### WHAT THE TASK ASKS
Every line of the material is to be set down again without any change.

START RECORDS TO PROCESS

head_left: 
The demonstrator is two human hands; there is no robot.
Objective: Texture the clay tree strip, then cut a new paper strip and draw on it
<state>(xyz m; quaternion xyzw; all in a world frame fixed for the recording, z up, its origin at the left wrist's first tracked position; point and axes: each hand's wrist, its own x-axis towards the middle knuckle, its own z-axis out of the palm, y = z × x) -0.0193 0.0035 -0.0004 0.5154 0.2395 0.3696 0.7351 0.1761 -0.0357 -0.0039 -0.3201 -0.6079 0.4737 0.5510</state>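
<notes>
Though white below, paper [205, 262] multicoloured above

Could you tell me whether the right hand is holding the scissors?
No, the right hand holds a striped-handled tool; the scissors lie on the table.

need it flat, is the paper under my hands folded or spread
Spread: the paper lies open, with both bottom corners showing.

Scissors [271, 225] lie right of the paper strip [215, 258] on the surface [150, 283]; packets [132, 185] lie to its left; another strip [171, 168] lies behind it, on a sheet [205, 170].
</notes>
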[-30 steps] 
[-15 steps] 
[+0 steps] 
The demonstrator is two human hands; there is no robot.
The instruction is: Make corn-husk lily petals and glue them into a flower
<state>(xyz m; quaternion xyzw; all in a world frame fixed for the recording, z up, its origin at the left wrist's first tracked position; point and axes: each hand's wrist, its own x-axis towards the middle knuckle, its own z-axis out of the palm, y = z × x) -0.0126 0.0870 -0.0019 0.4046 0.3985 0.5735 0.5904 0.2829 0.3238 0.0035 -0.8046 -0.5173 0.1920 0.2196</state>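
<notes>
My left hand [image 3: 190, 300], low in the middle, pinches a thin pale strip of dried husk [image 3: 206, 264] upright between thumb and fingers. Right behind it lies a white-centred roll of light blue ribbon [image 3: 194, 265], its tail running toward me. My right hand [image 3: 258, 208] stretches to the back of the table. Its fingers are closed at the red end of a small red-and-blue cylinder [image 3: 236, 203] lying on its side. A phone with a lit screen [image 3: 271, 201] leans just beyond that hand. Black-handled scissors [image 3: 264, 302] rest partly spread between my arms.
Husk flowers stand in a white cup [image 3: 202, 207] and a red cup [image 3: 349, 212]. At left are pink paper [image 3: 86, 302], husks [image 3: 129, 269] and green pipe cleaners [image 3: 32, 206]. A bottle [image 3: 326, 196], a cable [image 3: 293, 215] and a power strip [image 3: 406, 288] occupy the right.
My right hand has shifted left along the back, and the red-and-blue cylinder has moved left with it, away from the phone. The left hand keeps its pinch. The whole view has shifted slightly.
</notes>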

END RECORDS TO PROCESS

### ANSWER
head_left: 
The demonstrator is two human hands; there is no robot.
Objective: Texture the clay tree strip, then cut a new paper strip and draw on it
<state>(xyz m; quaternion xyzw; all in a world frame fixed for the recording, z up, its origin at the left wrist's first tracked position; point and axes: each hand's wrist, its own x-axis towards the middle knuckle, its own z-axis out of the palm, y = z × x) -0.0193 0.0035 -0.0004 0.5154 0.2395 0.3696 0.7351 0.1761 -0.0357 -0.0039 -0.3201 -0.6079 0.4737 0.5510</state>
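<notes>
Though white below, paper [205, 262] multicoloured above

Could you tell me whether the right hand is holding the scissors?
No, the right hand holds a striped-handled tool; the scissors lie on the table.

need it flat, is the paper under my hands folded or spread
Spread: the paper lies open, with both bottom corners showing.

Scissors [271, 225] lie right of the paper strip [215, 258] on the surface [150, 283]; packets [132, 185] lie to its left; another strip [171, 168] lies behind it, on a sheet [205, 170].
</notes>
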[-30 steps] 
[-15 steps] 
[+0 steps] 
The demonstrator is two human hands; there is no robot.
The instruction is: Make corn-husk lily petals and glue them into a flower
<state>(xyz m; quaternion xyzw; all in a world frame fixed for the recording, z up, its origin at the left wrist's first tracked position; point and axes: each hand's wrist, its own x-axis towards the middle knuckle, its own z-axis out of the palm, y = z × x) -0.0126 0.0870 -0.0019 0.4046 0.3985 0.5735 0.5904 0.2829 0.3238 0.0035 -0.8046 -0.5173 0.1920 0.2196</state>
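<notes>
My left hand [image 3: 190, 300], low in the middle, pinches a thin pale strip of dried husk [image 3: 206, 264] upright between thumb and fingers. Right behind it lies a white-centred roll of light blue ribbon [image 3: 194, 265], its tail running toward me. My right hand [image 3: 258, 208] stretches to the back of the table. Its fingers are closed at the red end of a small red-and-blue cylinder [image 3: 236, 203] lying on its side. A phone with a lit screen [image 3: 271, 201] leans just beyond that hand. Black-handled scissors [image 3: 264, 302] rest partly spread between my arms.
Husk flowers stand in a white cup [image 3: 202, 207] and a red cup [image 3: 349, 212]. At left are pink paper [image 3: 86, 302], husks [image 3: 129, 269] and green pipe cleaners [image 3: 32, 206]. A bottle [image 3: 326, 196], a cable [image 3: 293, 215] and a power strip [image 3: 406, 288] occupy the right.
My right hand has shifted left along the back, and the red-and-blue cylinder has moved left with it, away from the phone. The left hand keeps its pinch. The whole view has shifted slightly.
</notes>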

No other output belongs with this exercise.